**TASK DIRECTIONS**: Return each line of the entries that mentions the word "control".

**MATERIAL FOR THIS TASK**:
====

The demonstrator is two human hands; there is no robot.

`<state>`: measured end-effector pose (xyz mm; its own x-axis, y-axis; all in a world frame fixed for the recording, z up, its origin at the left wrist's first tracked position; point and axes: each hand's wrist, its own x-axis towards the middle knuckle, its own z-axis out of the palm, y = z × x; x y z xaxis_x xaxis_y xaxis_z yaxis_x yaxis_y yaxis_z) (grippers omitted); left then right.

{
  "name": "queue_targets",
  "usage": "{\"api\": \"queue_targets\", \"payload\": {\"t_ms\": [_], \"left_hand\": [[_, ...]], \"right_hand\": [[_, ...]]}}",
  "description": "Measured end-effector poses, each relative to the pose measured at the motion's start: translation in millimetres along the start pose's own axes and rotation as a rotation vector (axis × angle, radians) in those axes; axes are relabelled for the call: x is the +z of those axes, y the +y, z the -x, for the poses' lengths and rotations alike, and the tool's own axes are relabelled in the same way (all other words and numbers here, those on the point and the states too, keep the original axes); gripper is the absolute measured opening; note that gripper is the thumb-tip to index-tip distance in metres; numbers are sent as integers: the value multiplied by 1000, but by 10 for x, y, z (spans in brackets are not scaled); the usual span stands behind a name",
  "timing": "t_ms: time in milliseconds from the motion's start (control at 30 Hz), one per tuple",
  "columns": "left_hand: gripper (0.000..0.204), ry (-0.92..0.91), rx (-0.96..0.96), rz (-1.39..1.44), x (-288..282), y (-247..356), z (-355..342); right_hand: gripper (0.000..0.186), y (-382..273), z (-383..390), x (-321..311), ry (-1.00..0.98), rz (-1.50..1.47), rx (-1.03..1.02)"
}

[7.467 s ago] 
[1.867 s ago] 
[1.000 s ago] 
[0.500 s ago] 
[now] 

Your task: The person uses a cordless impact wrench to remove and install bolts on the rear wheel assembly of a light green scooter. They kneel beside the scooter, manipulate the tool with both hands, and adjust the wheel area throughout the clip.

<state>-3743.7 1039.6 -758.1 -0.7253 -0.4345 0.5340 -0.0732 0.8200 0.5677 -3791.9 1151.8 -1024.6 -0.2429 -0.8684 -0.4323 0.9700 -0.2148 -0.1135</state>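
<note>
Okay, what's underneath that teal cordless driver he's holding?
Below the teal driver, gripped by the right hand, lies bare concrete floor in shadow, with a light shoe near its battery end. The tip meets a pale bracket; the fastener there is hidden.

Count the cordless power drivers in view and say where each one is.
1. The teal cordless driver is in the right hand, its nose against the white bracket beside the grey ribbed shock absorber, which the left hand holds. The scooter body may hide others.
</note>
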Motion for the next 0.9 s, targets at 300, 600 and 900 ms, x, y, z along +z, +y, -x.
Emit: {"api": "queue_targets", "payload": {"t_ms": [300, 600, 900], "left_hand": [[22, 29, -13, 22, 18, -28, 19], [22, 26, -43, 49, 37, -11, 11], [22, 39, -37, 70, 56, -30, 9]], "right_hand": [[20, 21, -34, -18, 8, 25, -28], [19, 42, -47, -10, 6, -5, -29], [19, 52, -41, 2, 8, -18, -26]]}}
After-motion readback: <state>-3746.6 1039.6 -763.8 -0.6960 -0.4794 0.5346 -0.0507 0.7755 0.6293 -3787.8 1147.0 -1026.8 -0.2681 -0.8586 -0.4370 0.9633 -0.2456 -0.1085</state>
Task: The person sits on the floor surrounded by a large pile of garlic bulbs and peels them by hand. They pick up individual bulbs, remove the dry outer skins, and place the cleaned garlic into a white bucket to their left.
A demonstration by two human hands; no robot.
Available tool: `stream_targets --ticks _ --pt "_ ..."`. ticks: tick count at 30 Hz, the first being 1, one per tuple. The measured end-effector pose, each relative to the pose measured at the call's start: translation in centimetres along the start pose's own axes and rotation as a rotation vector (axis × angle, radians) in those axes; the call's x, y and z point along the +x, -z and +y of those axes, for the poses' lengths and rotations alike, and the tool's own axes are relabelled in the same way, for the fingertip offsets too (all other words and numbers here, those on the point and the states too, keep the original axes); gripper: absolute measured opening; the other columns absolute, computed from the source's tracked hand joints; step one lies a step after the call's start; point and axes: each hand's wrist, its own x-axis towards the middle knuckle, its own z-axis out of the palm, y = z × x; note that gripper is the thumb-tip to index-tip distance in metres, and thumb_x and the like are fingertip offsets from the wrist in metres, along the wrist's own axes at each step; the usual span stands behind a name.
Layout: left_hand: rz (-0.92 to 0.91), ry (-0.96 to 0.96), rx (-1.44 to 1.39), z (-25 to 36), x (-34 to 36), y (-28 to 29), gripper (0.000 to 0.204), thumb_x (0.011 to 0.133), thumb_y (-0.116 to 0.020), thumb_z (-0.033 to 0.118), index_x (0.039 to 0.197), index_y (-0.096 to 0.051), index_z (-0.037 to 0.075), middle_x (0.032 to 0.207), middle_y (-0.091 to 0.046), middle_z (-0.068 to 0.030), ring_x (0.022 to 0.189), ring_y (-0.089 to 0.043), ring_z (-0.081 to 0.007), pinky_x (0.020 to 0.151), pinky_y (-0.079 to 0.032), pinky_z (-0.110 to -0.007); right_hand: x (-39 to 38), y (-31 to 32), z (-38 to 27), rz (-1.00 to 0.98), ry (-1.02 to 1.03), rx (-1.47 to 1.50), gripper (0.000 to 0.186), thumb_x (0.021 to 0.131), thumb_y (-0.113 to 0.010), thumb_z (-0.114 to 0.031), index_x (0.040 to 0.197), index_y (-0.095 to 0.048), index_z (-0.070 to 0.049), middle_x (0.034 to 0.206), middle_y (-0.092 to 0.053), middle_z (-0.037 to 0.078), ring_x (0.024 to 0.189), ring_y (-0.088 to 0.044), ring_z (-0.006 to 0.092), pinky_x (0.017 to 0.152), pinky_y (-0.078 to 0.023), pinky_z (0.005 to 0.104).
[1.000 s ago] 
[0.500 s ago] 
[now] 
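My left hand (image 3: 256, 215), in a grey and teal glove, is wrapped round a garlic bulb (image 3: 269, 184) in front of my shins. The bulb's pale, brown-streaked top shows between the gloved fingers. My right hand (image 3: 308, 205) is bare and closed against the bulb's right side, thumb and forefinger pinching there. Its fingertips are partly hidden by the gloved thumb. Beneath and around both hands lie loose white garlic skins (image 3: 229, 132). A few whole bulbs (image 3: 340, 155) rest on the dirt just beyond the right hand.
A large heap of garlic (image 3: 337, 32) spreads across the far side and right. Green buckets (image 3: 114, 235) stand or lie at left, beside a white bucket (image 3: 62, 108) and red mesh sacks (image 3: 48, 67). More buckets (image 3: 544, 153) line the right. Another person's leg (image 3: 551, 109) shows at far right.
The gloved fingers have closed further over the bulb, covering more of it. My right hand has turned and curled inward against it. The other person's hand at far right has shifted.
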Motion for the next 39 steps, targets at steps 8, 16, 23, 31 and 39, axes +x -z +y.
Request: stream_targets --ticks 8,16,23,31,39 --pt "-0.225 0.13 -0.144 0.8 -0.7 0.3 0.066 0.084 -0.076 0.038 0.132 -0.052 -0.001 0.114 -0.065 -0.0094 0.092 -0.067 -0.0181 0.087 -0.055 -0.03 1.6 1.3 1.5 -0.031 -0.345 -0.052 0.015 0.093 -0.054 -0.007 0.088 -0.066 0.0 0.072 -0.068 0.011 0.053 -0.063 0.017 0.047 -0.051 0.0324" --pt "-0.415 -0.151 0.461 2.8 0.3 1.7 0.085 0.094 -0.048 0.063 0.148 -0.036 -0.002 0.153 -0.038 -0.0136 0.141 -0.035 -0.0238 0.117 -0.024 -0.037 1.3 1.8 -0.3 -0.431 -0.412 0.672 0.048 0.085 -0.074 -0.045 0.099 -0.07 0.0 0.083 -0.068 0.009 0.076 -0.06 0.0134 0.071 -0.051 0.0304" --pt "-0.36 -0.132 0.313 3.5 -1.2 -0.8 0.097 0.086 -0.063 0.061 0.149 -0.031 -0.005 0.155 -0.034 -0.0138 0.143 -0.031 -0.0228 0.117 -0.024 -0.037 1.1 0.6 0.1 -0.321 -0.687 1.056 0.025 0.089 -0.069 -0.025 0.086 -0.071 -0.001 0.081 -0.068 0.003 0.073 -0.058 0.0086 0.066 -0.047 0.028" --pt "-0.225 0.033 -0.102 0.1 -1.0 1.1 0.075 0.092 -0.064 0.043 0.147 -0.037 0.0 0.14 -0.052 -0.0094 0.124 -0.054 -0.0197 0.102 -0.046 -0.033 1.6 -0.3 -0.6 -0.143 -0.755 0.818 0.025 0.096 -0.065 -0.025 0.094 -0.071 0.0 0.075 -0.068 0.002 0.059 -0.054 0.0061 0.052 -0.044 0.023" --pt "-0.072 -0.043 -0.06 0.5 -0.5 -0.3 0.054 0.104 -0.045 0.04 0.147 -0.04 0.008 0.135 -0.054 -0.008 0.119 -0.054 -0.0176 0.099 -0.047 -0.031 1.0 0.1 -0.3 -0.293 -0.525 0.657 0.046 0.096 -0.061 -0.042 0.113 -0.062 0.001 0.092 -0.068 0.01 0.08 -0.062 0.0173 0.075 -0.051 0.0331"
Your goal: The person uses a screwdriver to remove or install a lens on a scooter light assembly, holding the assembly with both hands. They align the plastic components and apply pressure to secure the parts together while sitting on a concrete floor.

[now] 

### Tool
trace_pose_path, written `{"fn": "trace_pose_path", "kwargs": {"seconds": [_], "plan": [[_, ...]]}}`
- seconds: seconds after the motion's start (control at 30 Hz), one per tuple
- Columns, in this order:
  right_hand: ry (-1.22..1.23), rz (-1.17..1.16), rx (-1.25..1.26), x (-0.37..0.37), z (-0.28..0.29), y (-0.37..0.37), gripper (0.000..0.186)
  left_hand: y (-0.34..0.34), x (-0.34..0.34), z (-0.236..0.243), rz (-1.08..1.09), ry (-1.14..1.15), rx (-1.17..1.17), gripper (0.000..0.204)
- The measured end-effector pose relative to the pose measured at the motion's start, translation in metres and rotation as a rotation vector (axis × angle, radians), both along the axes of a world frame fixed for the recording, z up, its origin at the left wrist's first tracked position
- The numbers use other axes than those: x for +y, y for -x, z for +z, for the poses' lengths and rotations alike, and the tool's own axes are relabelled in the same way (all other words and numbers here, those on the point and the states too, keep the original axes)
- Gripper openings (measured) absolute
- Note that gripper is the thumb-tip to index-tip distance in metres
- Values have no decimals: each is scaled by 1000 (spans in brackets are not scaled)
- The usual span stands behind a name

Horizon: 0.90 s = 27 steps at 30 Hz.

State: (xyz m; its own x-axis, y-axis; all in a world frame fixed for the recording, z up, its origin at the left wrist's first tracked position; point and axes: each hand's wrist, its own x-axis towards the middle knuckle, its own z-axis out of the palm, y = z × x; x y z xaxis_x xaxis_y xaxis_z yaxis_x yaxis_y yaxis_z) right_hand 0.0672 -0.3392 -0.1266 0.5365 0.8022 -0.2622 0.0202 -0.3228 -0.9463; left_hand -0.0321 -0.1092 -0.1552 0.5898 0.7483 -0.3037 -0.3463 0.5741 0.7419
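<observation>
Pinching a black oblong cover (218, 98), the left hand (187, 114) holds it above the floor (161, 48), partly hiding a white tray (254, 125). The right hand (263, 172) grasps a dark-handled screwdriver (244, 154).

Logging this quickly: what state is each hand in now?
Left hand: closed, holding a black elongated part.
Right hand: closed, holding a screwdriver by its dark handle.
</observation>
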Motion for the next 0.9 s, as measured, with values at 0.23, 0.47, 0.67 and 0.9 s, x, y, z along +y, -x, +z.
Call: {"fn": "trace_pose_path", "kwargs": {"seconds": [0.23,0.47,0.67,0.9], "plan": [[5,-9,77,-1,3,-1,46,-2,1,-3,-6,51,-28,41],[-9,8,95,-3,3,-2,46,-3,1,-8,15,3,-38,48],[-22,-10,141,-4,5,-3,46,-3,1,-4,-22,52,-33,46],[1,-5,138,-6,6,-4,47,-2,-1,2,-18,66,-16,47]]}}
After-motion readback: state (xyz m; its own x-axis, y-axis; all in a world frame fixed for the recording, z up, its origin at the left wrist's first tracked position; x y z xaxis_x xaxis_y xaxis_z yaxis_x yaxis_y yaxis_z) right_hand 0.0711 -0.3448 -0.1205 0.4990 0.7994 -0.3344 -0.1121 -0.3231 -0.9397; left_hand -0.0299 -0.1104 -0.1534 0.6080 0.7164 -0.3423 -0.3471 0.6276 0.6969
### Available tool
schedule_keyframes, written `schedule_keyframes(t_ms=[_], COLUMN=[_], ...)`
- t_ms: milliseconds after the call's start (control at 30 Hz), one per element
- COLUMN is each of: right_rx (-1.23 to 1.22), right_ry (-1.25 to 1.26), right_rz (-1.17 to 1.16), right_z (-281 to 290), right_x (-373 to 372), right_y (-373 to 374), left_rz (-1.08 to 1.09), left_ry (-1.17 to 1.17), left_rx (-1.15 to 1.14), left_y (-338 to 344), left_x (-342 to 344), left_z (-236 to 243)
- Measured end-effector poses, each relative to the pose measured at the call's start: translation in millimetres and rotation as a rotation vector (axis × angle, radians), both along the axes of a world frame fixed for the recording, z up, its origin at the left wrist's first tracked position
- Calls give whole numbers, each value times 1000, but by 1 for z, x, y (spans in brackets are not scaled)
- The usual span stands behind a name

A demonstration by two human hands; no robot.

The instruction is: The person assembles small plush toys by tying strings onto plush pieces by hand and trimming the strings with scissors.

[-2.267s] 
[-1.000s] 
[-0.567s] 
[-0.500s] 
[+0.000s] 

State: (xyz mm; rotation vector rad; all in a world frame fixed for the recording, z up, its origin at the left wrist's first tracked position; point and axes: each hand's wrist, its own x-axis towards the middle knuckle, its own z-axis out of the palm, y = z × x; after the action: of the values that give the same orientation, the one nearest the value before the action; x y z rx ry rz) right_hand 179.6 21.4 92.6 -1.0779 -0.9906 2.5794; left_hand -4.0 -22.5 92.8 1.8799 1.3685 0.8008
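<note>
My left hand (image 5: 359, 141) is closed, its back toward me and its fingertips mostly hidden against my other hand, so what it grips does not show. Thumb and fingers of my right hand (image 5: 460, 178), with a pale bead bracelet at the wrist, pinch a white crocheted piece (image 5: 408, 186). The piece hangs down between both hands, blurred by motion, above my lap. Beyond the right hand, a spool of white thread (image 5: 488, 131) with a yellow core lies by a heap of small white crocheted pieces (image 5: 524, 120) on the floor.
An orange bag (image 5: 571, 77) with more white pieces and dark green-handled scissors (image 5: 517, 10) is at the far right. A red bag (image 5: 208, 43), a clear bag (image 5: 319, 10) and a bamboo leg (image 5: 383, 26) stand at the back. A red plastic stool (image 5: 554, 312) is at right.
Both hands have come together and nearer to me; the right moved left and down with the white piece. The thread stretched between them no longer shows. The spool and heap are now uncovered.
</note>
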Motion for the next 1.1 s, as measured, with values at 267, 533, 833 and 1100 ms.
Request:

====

**RESULT OF THE EXERCISE**:
  "timing": "t_ms: time in milliseconds from the motion's start (control at 30 Hz), one per tuple",
- seconds: seconds after the motion's start (control at 30 Hz), one per tuple
- t_ms: milliseconds after the call's start (control at 30 Hz), one per element

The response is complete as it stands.